Prompt:
Take the lines from the beginning of the material through the line containing "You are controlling" and retype them exactly, leaving the pictures out.

Given data:

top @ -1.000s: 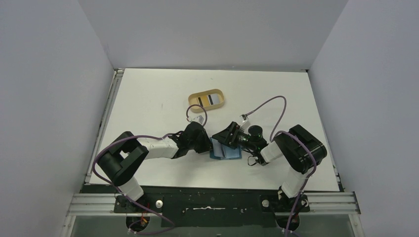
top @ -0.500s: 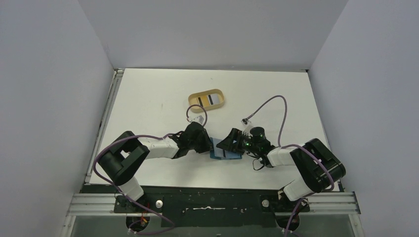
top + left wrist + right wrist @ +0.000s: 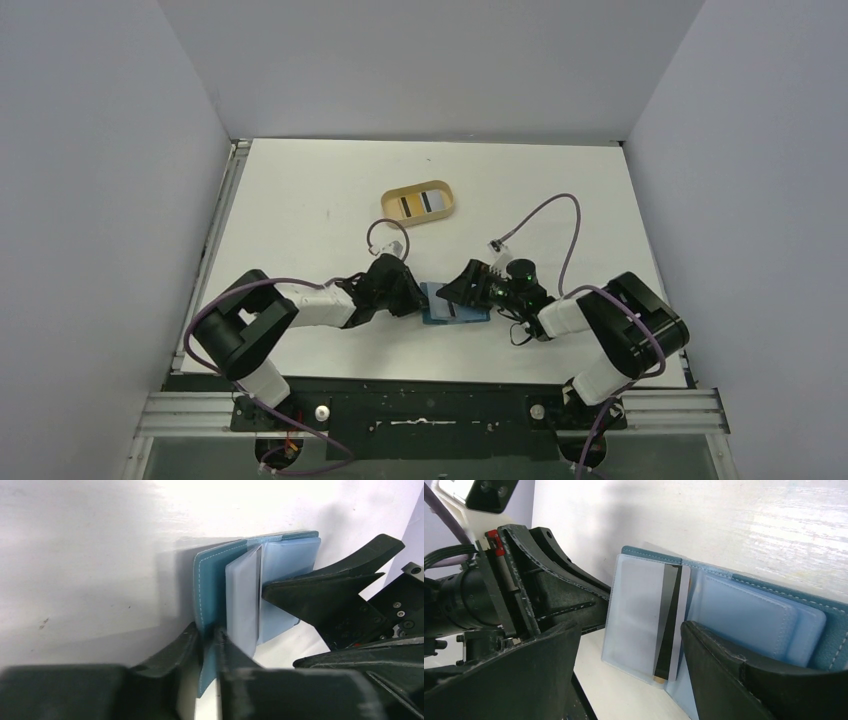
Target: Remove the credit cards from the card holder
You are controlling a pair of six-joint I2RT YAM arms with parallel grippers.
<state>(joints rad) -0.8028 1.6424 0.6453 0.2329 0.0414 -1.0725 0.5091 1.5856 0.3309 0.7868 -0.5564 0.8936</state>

Solution for this task:
top @ -1.000s: 
top @ -0.500s: 
top + left wrist + right wrist @ +0.000s: 
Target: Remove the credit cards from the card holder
You are controlling a pair of six-joint I2RT YAM arms with parallel grippers.

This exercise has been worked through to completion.